Princeton, New Jersey, May 5, 2011—The Robert Wood Johnson Foundation announced it will award grants of $1.3 million to 16 different healthcare collaboratives through its Aligning Forces for Quality initiative, continuing the foundation’s signature effort to improve the quality and value of U.S. healthcare.

The Aligning Forces for Quality (AF4Q) initiative was originally launched by RWJF in 2006 and remains the largest effort of its kind ever undertaken by a U.S. philanthropy. In total, RWJF has committed $300 million to projects to improve the quality and equality of U.S. healthcare with AF4Q being the flagship program of the portfolio. The program works to improve healthcare by engaging patients in their care, publicly reporting the performance of physicians and hospitals, and improving the quality of care delivered in each community. The foundation hopes to provide models that will help propel national reform by providing resources, expertise and training to help providers, payers and consumers all do their part.

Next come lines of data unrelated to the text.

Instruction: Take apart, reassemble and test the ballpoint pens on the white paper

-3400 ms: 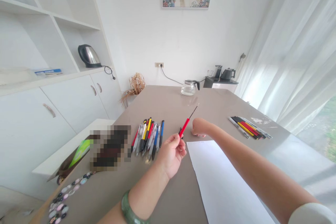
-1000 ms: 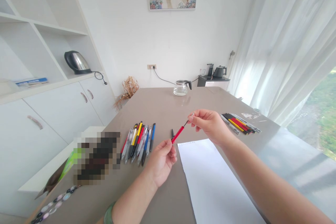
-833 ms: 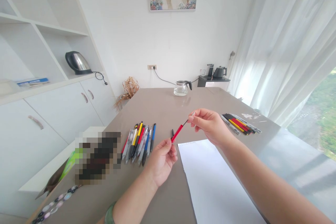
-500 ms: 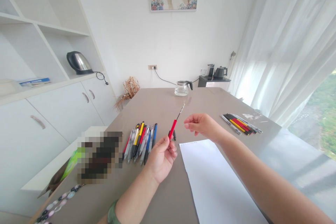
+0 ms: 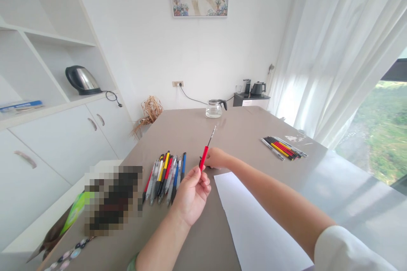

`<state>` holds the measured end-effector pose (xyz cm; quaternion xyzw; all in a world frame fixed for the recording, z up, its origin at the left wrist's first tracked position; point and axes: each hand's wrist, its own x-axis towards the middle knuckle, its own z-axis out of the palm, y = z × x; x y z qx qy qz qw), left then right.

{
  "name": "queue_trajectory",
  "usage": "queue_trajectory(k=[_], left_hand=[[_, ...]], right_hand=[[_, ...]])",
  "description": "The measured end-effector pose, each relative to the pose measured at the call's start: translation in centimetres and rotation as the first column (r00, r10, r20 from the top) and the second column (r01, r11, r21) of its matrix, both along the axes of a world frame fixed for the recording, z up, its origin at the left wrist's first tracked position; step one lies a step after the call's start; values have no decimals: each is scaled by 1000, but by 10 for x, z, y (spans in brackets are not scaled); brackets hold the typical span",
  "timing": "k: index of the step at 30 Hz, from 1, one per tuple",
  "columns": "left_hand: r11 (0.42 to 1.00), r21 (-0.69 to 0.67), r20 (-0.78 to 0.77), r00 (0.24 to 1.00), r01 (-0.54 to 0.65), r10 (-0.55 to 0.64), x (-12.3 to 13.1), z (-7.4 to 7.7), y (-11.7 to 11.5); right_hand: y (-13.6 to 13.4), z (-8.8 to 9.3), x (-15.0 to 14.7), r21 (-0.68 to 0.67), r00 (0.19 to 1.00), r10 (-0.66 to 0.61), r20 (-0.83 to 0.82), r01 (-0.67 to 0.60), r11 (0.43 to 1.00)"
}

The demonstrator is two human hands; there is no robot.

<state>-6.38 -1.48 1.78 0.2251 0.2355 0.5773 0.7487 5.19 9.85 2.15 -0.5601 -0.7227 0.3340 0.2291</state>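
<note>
My left hand is closed around a red pen barrel, held tilted upright over the table. A thin, dark refill with a clear end sticks out of its top. Behind the barrel, my right hand is down at the tabletop, fingers curled at a small black pen part. The barrel partly hides those fingertips and the part. Left of my left hand lies a row of pens in red, yellow, blue, black and clear. Below my right forearm is a white sheet of paper.
Pens and refills lie in a group at the right, near white scraps. A glass pot stands at the table's far end. A blurred dark object and a bead string are at the left edge.
My right hand has moved left and down, from above the paper to the black part behind the red barrel. My left hand still holds the barrel. The view has shifted slightly right.
</note>
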Motion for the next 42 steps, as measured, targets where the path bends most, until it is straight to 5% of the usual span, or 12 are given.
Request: queue_trajectory(k=[6,10,13,19,30,39,42], left_hand=[[1000,-7,-82,996,25,-26,5,-2,-3],[998,-52,-167,984,46,-54,8,-4,-5],[997,-64,-227,972,45,-58,10,-4,-5],[996,-40,-322,943,76,-85,14,-6,-6],[991,-23,-384,915,128,-127,16,-9,-8],[989,-18,-398,906,148,-143,16,-11,-8],[989,-18,-390,910,144,-140,16,-12,-8]], right_hand=[[-37,18,49,94,904,-170,-392,223,970],[-68,26,85,29,581,-201,-788,362,932],[-83,22,99,7,447,-200,-872,421,907],[-91,17,100,-57,346,-188,-919,356,933],[-94,32,110,-96,286,-169,-943,253,963],[-101,33,103,2,489,-115,-865,233,973],[-100,33,104,-4,472,-115,-874,229,974]])
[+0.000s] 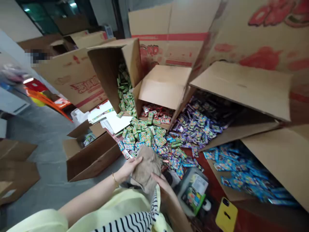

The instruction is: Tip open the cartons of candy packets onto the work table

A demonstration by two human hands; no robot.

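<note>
a person's left hand (127, 169) and right hand (164, 187) grip a crumpled brown paper bag (147, 169) from either side, fingers curled partly closed on its edges, close above the lap. the step in hand looks like opening the bag; the next move would call for spreading its mouth wide. just beyond the fingers lies a heap of small colourful packets (154, 141), spilled from tipped cardboard boxes (166, 87). right of the fingers sits a yellow phone (226, 214).
</note>
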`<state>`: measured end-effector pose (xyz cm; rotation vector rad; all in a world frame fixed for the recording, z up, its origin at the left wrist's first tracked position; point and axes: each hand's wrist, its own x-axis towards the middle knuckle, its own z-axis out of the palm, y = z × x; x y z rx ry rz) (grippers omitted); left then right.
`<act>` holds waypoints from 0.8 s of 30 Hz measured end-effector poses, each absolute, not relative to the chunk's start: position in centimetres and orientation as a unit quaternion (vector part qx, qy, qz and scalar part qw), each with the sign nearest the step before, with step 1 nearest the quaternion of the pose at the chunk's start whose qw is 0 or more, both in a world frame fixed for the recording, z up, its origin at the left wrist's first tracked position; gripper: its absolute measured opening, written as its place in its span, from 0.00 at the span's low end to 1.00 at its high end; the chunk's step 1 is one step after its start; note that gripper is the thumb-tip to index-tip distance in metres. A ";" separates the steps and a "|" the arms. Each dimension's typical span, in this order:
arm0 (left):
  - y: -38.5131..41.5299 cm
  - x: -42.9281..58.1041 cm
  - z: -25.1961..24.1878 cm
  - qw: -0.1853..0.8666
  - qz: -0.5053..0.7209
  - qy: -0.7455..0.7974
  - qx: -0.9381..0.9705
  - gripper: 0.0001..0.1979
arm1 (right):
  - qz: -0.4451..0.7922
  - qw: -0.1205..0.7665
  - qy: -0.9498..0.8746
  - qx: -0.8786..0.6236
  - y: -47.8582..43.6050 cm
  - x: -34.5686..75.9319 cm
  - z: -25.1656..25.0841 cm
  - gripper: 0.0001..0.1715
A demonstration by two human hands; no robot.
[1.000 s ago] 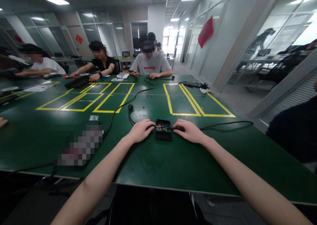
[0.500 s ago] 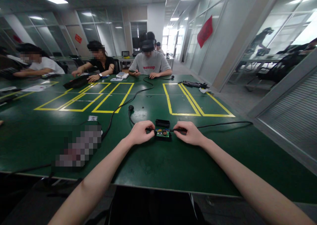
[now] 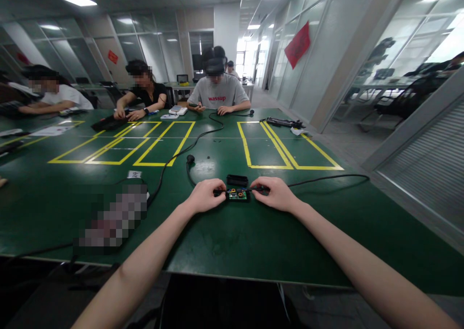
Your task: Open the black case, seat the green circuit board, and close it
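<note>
A green circuit board (image 3: 237,194) with two orange-ringed coils lies in a small black casing (image 3: 248,198) on the table in front of me. My left hand (image 3: 207,195) is closed on the black cable at the board's left end. On the other side, my right hand (image 3: 273,193) pinches the black cable (image 3: 326,178) that leaves the right end and runs off to the right. Just behind the board rests a black casing half (image 3: 237,179). Beyond my left hand, a cable curves up to a round black plug (image 3: 190,159).
The green table (image 3: 217,242) carries yellow tape rectangles (image 3: 270,167). A blurred-out object (image 3: 116,218) and a tag marked 24 (image 3: 134,174) lie to the left. A long black cable (image 3: 188,148) crosses the table. Several people sit opposite; a folded black tripod-like object (image 3: 284,122) lies far right.
Both hands keep their grip on the cables, and the board and casing have barely shifted. Across the table, the hand of the person in black has moved in over the dark object there.
</note>
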<state>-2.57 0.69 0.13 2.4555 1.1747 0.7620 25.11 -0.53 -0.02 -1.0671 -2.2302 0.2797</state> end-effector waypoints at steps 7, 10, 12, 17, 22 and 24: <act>0.8 -2.7 -0.2 0.163 0.283 0.386 0.863 0.07 | 0.121 0.312 -0.859 -0.387 -0.4 25.4 -0.2 0.05; 0.8 -2.8 -0.1 0.163 0.283 0.373 0.868 0.07 | 0.143 0.298 -0.866 -0.376 -0.6 25.4 0.0 0.07; 0.7 -2.8 -0.1 0.163 0.280 0.368 0.872 0.07 | 0.151 0.288 -0.869 -0.374 -0.7 25.3 0.0 0.11; 0.7 -2.9 -0.1 0.169 0.269 0.361 0.877 0.06 | 0.136 0.275 -0.874 -0.377 -0.6 25.1 -0.2 0.10; 0.5 -3.1 0.0 0.179 0.256 0.346 0.885 0.06 | 0.108 0.256 -0.888 -0.366 -0.3 25.3 -0.4 0.12; 0.4 -3.1 0.2 0.167 0.249 0.344 0.890 0.07 | 0.092 0.243 -0.897 -0.358 -0.4 25.3 -0.3 0.13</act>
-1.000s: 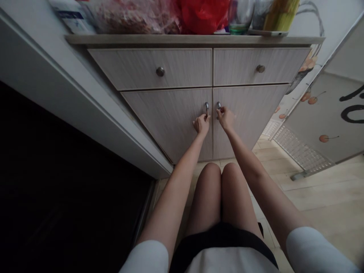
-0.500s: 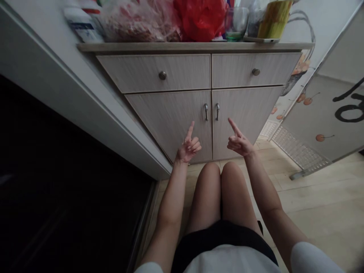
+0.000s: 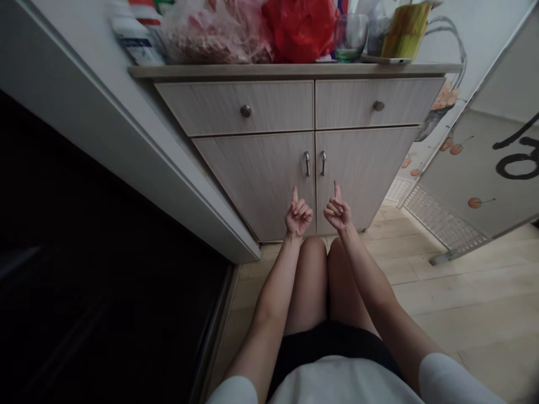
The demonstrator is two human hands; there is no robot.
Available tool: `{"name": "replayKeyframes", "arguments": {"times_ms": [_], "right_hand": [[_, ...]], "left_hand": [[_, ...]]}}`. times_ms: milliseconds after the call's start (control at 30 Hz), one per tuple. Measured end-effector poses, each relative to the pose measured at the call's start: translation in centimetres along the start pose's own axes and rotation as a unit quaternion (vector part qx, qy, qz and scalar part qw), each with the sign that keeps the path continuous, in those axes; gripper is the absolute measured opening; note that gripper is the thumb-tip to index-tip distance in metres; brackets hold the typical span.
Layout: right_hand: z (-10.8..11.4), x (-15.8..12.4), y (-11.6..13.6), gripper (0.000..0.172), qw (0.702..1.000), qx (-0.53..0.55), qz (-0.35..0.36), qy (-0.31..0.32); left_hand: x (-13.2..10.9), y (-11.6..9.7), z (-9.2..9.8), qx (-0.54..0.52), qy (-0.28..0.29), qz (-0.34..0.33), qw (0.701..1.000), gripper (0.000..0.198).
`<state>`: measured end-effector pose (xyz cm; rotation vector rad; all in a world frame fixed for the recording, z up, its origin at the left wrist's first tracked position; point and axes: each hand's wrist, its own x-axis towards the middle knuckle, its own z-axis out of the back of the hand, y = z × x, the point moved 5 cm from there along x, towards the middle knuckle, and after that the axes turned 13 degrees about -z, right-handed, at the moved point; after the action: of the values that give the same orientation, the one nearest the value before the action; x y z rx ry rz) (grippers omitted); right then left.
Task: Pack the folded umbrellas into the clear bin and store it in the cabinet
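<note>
A low wooden cabinet (image 3: 261,179) stands in front of me with both doors closed and two drawers above them. Two metal door handles, left (image 3: 307,163) and right (image 3: 323,163), sit side by side at the middle seam. My left hand (image 3: 298,215) and my right hand (image 3: 337,212) hover just below the handles, above my knees. Each hand has its index finger raised and the other fingers curled in. Neither hand holds or touches anything.
On the cabinet top lie a red plastic bag (image 3: 301,28), a clear bag (image 3: 219,33), a glass (image 3: 351,35) and a yellow-green container (image 3: 405,31). A dark opening (image 3: 84,280) fills the left. An open fridge door (image 3: 492,163) stands on the right above pale wooden floor (image 3: 463,292).
A second ago both hands gripped the door handles. They let go, drew back toward my knees with index fingers raised, and have now come closer together.
</note>
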<state>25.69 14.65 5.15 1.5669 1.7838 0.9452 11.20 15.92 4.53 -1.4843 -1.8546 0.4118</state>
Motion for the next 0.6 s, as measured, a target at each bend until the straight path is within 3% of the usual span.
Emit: {"name": "replayKeyframes", "arguments": {"times_ms": [233, 400, 500, 600], "right_hand": [[0.4, -0.1, 0.0, 0.075, 1.000, 0.005, -0.010, 0.013], [0.9, 1.3, 0.1, 0.065, 0.996, -0.086, -0.018, -0.012], [2.2, 4.3, 1.2, 0.054, 0.966, -0.216, 0.021, -0.141], [2.7, 8.1, 3.5, 0.051, 0.875, -0.370, 0.103, -0.295]], "left_hand": [[0.1, -0.1, 0.0, -0.034, 0.013, 0.003, 0.999, 0.036], [0.9, 0.1, -0.2, 0.014, 0.040, 0.050, 0.998, 0.042], [4.1, 0.7, -0.2, 0.163, 0.036, 0.050, 0.985, 0.037], [8.9, 0.7, -0.7, 0.376, -0.027, -0.048, 0.925, 0.029]]}}
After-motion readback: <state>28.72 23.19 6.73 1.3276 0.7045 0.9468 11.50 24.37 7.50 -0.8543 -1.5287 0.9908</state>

In this third phase of the AF4Q initiative, the 16 participating communities will develop and test models of paying for healthcare based on value – not volume – of services provided by physicians and other providers, as they continue to build on previous successes and lessons learned to further improve the quality of care. The selected communities are Albuquerque, Boston, Cincinnati, Cleveland, Detroit, Humboldt County (Calif.), Kansas City (Mo.), Maine, Memphis, Minnesota, Oregon, Puget Sound (Wash.), South Central Pennsylvania, West Michigan, Western New York and Wisconsin.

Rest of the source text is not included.